*WHAT YOU WILL DO*
Which lines of the entries below include "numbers"? List them all.
───── SOURCE DATA
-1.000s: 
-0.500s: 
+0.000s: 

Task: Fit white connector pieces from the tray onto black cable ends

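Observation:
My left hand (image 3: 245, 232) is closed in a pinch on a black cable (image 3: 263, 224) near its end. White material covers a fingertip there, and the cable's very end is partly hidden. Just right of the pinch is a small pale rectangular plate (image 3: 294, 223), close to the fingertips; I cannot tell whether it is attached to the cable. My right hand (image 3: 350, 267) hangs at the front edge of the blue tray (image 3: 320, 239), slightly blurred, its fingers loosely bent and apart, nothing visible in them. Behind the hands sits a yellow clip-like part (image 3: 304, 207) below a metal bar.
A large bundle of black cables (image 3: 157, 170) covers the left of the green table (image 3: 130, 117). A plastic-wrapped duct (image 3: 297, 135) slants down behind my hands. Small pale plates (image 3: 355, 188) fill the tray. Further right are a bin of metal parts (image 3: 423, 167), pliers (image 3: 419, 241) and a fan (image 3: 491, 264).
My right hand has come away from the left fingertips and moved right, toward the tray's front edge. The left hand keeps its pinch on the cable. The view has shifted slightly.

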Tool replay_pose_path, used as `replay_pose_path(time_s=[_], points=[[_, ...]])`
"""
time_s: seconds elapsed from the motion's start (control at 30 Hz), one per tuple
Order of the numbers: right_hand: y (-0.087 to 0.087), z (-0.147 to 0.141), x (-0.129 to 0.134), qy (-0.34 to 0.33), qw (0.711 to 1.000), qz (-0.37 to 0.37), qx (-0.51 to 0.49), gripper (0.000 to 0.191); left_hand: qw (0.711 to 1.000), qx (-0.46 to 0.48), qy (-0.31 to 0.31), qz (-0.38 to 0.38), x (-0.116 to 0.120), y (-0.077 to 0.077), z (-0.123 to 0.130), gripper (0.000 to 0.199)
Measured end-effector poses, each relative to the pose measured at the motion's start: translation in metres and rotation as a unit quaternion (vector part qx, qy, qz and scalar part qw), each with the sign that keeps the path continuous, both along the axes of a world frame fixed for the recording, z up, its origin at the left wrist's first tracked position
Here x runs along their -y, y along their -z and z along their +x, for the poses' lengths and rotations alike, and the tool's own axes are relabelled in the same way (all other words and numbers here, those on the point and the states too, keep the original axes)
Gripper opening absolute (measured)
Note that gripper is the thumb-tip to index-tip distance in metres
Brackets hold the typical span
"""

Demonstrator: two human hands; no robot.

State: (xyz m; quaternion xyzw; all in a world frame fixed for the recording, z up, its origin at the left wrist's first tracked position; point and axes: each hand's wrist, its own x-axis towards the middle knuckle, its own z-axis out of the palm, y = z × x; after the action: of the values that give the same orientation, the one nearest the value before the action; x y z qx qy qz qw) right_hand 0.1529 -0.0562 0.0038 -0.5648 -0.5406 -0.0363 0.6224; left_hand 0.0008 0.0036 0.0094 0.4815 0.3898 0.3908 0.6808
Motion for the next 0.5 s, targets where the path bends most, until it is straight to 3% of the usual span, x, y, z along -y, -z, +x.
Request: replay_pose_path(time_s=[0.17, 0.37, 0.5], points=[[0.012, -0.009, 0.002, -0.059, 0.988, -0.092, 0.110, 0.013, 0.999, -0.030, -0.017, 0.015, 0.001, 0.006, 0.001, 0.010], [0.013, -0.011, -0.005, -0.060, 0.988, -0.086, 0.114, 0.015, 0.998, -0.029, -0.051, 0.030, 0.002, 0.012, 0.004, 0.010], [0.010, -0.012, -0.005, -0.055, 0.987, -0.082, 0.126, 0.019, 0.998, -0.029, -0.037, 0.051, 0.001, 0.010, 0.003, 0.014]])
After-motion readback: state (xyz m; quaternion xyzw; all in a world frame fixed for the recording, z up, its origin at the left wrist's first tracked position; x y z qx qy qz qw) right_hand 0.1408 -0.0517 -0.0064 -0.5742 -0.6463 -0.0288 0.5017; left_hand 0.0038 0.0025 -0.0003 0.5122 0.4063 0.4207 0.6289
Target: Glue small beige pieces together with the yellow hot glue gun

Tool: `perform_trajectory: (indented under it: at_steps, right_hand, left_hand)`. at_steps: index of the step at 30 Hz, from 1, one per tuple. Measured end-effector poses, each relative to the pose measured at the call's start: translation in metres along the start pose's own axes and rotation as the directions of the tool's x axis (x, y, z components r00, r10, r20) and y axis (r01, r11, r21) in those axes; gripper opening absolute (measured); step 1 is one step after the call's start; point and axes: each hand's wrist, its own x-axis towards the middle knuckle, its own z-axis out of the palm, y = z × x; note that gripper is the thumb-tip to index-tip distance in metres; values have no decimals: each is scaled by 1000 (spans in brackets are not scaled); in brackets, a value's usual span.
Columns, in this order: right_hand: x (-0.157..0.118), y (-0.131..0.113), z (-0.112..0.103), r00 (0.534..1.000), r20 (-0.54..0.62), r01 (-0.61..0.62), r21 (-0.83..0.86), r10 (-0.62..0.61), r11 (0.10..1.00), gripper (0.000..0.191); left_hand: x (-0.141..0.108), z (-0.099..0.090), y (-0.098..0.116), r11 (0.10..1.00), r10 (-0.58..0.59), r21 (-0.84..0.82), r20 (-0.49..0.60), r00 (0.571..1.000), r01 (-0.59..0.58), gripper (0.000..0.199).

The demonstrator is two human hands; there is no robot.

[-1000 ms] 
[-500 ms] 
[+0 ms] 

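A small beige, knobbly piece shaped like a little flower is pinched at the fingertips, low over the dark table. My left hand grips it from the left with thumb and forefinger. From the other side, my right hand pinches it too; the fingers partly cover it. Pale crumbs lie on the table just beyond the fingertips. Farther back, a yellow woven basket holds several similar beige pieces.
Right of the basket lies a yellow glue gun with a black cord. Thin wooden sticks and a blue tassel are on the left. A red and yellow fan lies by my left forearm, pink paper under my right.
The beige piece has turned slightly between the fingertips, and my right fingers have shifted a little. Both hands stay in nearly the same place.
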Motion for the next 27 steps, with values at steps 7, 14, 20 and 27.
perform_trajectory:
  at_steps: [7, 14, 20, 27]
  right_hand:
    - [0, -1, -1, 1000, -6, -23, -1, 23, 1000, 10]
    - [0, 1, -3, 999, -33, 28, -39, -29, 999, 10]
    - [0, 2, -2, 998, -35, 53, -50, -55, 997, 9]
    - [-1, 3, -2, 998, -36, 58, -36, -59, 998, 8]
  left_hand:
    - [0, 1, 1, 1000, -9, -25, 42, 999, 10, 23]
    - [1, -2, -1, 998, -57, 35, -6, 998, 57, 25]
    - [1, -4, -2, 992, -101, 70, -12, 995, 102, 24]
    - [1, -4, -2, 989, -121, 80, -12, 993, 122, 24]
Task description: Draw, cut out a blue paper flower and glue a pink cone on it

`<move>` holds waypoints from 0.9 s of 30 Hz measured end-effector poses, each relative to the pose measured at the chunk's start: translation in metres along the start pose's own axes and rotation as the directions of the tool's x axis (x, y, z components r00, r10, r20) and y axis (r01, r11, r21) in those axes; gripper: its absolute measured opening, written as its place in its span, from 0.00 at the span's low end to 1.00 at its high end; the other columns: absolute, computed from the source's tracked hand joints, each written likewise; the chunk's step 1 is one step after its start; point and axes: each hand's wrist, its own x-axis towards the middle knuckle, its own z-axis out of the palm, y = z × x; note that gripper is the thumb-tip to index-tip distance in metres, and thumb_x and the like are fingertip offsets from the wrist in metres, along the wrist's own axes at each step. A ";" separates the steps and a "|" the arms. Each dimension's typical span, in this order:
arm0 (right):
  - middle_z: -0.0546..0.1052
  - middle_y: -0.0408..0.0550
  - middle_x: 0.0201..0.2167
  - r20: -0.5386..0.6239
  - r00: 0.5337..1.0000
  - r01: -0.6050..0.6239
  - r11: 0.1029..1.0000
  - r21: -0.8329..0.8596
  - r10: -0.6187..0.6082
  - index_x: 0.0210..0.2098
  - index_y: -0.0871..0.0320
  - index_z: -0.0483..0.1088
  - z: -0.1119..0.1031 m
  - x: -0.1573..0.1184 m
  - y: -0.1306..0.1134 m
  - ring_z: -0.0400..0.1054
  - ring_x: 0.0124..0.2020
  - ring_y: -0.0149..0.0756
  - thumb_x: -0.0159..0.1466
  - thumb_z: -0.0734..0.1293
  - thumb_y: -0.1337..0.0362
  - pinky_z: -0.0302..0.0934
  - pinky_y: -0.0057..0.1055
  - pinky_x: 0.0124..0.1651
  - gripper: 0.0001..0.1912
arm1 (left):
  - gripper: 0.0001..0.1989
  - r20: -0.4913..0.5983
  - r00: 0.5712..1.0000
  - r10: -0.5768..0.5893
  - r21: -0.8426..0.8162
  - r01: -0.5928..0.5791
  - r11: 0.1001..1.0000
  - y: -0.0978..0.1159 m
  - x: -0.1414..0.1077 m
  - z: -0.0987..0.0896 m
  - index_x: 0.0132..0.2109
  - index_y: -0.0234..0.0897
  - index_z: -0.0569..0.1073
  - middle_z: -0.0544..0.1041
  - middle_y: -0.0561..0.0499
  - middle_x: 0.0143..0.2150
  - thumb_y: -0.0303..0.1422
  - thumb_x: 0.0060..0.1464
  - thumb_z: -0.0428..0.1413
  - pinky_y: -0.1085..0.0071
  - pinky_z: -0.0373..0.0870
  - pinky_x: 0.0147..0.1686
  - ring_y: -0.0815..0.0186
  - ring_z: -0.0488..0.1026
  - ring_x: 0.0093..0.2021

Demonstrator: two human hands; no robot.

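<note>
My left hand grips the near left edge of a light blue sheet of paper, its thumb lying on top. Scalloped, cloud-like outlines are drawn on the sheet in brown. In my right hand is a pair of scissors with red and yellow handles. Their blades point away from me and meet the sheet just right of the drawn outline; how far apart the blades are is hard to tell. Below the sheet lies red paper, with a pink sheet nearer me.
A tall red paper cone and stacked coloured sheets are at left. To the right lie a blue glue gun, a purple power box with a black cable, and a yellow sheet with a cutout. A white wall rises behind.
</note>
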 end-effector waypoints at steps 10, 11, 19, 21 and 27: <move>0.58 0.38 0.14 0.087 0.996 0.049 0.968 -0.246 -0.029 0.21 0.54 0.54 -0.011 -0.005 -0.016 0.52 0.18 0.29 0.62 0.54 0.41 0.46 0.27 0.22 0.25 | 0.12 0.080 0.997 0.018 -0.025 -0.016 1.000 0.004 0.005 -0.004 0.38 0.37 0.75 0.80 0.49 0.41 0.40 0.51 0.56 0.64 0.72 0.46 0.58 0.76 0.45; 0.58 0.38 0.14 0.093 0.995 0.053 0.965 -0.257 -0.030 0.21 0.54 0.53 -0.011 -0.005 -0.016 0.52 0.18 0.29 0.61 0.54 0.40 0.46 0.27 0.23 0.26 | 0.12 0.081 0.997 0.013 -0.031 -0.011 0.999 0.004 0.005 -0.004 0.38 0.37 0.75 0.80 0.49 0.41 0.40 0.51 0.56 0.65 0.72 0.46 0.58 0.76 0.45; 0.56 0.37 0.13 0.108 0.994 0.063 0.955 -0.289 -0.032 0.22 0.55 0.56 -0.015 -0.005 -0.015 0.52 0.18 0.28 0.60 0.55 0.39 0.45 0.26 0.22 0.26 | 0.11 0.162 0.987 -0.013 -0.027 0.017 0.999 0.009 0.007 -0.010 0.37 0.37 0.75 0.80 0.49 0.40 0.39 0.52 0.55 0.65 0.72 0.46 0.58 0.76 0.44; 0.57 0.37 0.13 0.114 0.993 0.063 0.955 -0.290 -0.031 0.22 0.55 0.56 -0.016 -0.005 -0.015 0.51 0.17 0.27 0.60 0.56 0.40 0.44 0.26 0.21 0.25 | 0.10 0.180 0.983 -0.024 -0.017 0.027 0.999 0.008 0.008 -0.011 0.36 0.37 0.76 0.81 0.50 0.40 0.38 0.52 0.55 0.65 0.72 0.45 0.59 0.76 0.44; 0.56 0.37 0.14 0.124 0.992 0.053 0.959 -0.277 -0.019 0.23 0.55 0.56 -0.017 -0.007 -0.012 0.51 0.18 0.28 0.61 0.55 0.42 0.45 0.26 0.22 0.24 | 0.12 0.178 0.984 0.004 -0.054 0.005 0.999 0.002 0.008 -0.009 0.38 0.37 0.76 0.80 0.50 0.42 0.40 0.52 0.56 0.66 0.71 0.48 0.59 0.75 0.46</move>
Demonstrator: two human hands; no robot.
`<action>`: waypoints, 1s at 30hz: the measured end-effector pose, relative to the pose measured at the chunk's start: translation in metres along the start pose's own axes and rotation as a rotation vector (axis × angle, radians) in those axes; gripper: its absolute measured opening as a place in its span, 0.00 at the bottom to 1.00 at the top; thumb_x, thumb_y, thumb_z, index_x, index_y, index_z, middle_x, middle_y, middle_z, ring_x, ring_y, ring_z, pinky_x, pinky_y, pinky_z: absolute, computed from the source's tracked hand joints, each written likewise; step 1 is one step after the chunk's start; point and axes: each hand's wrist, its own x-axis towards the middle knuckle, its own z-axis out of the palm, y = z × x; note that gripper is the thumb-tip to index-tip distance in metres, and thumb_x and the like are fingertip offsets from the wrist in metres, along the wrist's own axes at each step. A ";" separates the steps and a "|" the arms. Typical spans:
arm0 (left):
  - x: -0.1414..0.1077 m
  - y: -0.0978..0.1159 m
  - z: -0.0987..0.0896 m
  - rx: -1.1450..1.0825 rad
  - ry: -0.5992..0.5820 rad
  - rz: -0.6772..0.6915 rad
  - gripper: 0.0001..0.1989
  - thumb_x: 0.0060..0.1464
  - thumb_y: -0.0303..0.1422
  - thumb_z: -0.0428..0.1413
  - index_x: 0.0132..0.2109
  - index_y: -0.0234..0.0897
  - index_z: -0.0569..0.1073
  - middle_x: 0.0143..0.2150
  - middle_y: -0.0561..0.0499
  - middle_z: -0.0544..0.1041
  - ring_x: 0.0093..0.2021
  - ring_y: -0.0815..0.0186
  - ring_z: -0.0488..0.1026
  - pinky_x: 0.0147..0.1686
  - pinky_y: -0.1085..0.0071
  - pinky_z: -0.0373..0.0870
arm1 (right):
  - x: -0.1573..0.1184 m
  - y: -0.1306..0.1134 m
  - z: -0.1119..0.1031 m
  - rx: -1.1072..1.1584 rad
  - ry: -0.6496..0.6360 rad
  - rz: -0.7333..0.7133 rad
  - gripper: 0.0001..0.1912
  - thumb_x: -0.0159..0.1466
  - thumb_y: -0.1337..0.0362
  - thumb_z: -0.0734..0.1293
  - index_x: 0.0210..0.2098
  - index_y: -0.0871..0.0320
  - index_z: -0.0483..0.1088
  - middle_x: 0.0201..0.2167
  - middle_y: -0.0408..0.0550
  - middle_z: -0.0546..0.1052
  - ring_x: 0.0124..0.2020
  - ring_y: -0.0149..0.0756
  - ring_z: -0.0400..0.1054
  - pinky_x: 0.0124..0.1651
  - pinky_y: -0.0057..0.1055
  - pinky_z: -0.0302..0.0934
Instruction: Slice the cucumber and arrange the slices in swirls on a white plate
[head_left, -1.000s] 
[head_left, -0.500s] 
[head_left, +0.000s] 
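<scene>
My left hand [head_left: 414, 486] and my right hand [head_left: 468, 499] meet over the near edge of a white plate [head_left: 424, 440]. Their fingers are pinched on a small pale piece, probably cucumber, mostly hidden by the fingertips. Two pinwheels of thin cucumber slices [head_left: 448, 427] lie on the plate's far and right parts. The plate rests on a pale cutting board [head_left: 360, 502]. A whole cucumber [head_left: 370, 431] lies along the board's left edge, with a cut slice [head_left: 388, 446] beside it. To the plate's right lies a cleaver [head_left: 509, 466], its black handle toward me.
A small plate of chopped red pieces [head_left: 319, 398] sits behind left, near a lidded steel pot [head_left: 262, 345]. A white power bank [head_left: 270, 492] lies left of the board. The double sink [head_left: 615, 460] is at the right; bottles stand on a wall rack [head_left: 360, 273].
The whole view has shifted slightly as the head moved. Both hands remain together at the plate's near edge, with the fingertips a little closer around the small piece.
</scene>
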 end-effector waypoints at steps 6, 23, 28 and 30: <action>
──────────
*YOUR SOLUTION*
Order of the numbers: right_hand: y (-0.087 to 0.087), z (-0.147 to 0.141), x (-0.129 to 0.134), qy (-0.34 to 0.33), qw (0.711 to 1.000), qz (-0.37 to 0.37), qx (-0.51 to 0.49), gripper (0.000 to 0.191); left_hand: qw (0.711 to 1.000), qx (-0.46 to 0.48), qy (-0.31 to 0.31), qz (-0.38 to 0.38), x (-0.116 to 0.120), y (-0.077 to 0.077), z (-0.123 to 0.130), gripper (0.000 to 0.199)
Here x runs along their -y, y along their -z and z along their +x, for the poses' lengths and rotations alike, and the tool's own axes are relabelled in the same way (all other words and numbers here, those on the point and the states too, keep the original axes)

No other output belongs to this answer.